In Sicilia il nome dei baccelli cambia da paese a paese, ma il loro valore resta lo stesso: memoria di una cucina povera e intelligente, capace di trasformare tutto in nutrimento.
Ricetta
– Frittata di baccelli di fave
Ingredienti
8 uova
400 g di fave intere (circa 300 g di semi e 100 g di baccelli)
1 cipollotto fresco
50 g di Parmigiano Reggiano grattugiato
Prezzemolo fresco
3 cucchiai di olio extravergine d’oliva
Sale
Pepe
Preparazione
1. Preparare i baccelli Sgranare le fave e tenere da parte i semi. Lavare accuratamente i baccelli, eliminare le estremità e i filamenti laterali. Lessarli in acqua salata per circa 5 minuti, poi scolarli e passarli in acqua ghiacciata per mantenere il colore vivo. Lasciarli asciugare bene e tagliarli grossolanamente.
2. Cuocere il condimento Affettare finemente il cipollotto e farlo appassire in padella con un filo d’olio. Aggiungere i semi delle fave e cuocere per qualche minuto. Unire anche i baccelli e amalgamare il tutto.
3. Preparare il composto In una ciotola sbattere le uova con il Parmigiano, il prezzemolo tritato, sale, pepe e un filo d’olio. Aggiungere fave e baccelli e mescolare bene.
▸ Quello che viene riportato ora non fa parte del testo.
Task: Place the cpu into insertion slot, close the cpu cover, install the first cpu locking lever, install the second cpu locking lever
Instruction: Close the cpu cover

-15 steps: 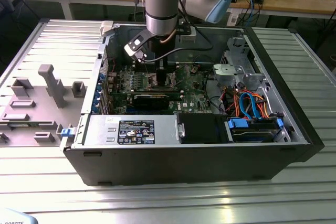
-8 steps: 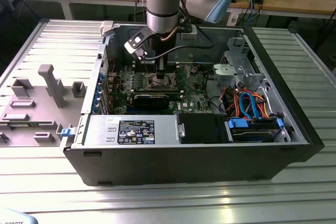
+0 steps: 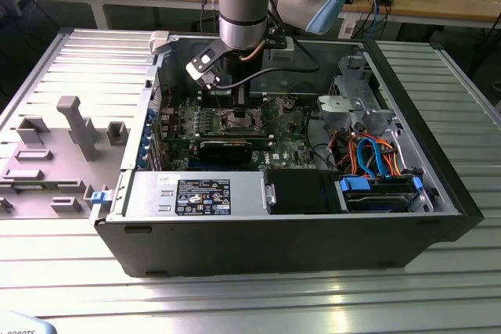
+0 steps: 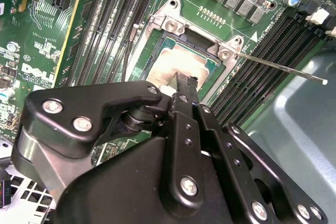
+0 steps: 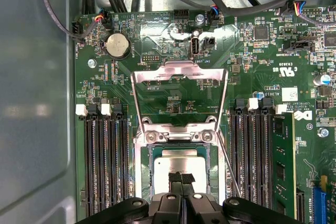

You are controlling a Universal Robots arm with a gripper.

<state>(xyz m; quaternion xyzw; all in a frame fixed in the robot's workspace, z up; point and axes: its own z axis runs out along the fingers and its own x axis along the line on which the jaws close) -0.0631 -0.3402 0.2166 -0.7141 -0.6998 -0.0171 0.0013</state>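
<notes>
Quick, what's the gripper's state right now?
Gripper: shut, fingers together, nothing held between them; tips right over the cpu, which lies in the insertion slot. Whether they touch it cannot be told.

I see the ribbed metal table [image 3: 235,303] under the open computer case [image 3: 274,244], light glare on its slats; cluttered wooden bench [image 3: 462,7] beyond the case, grey fixture tray [image 3: 47,154] beside it
</notes>
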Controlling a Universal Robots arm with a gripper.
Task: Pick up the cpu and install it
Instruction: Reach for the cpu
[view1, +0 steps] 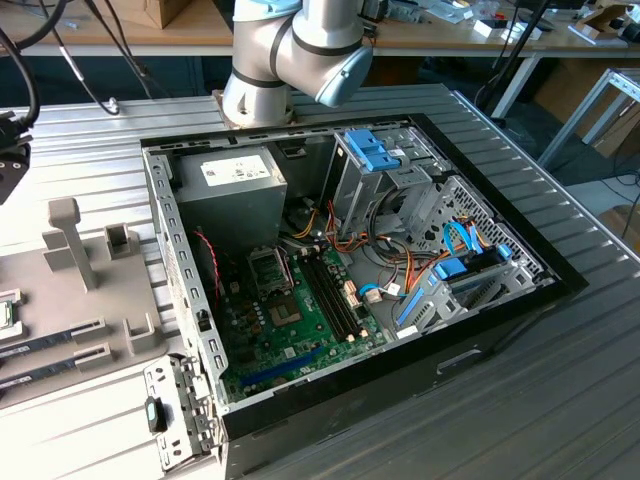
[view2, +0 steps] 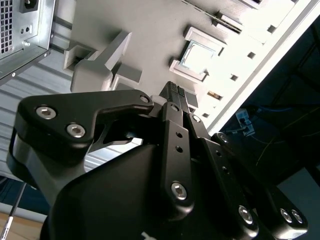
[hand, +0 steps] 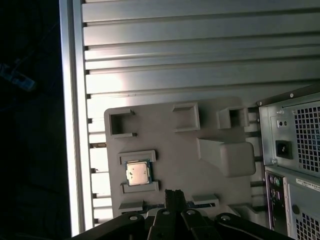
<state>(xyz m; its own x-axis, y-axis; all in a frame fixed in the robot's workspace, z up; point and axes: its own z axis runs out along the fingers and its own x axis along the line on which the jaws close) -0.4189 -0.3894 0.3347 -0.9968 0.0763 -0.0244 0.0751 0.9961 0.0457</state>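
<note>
Your black end effector (hand: 173, 193) hung pinched closed and empty near the cpu (hand: 137, 173), a shiny square chip in the matte grey tray (hand: 165, 135) on the ribbed desk (hand: 200, 60).

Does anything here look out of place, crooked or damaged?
Nothing stands out. The cpu lies flat and square between the brackets of the grey tray, and the gripper hovers near it, not touching.

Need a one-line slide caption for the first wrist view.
Gripper hovers above the grey tray, near the cpu seated in its holder, not yet picked up.
</note>
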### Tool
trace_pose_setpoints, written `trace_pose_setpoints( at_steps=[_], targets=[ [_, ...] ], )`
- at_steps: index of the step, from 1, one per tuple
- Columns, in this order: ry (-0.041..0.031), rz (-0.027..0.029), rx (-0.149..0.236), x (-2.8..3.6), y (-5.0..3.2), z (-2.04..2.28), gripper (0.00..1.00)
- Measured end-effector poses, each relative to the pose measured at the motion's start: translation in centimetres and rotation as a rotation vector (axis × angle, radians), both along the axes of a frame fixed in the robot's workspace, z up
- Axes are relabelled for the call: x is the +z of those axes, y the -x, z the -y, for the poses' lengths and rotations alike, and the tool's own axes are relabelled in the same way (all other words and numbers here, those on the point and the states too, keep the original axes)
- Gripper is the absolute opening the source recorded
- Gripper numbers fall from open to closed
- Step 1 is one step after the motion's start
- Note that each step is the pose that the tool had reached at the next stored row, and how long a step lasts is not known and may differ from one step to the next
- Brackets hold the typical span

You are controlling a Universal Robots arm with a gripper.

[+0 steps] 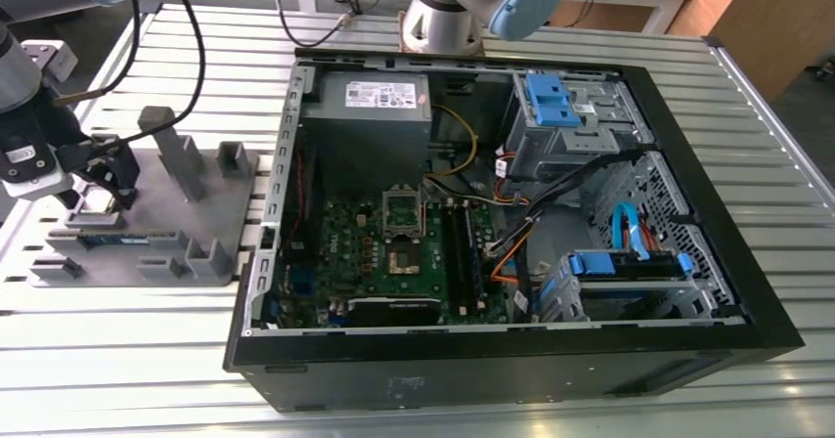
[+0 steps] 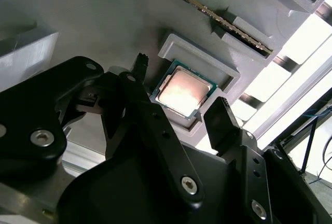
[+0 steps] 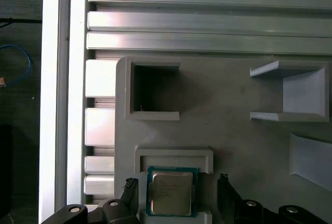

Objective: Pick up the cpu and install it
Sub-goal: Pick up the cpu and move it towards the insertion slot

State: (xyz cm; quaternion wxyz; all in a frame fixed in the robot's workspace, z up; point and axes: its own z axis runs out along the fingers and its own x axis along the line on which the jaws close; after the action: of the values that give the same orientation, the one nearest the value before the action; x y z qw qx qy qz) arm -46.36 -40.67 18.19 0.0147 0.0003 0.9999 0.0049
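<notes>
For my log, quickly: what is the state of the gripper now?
Gripper: open, straddling the cpu in its grey holder, not gripping it.

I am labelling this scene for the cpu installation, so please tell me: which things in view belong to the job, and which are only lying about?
Belong to the job:
- cpu, seated in the grey holder
- gripper, open, fingers either side of it
- motherboard in the computer case

Just lying about:
- memory stick on the holder
- blue drive cage
- power supply
</notes>
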Motion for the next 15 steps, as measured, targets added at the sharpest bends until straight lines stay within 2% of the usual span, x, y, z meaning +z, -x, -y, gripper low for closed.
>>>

4. Cuocere la frittata Scaldare una padella da circa 22 cm con l’olio restante. Versare il composto, livellarlo e coprire con un coperchio. Cuocere a fuoco moderato per circa 5 minuti.
5. Girare e servire Quando la frittata si stacca dalla padella ed è ben dorata, girarla aiutandosi con un piatto o con il coperchio. Cuocere anche l’altro lato per pochi minuti e servire calda o tiepida.
Ricetta di recupero – Cotolette di baccelli di fave
Ingredienti
Baccelli di fave già sgranati Farina 1 uovo Pecorino grattugiato Pangrattato Sale e pepe Olio per friggere
Preparazione
1. Lavare bene i baccelli, eliminare i filamenti laterali e lessarli in acqua salata per circa 10 minuti, finché saranno teneri.
2. Scolarli e asciugarli accuratamente.
3. Passarli prima nella farina, poi nell’uovo sbattuto con sale, pepe e pecorino, infine nel pangrattato.
4. Friggere in olio ben caldo fino a doratura oppure cuocere in forno a 200°C con un filo d’olio fino a renderli croccanti.
Croccanti fuori, morbidi dentro: una piccola lezione di cucina contadina che insegna ancora oggi il valore delle cose semplici.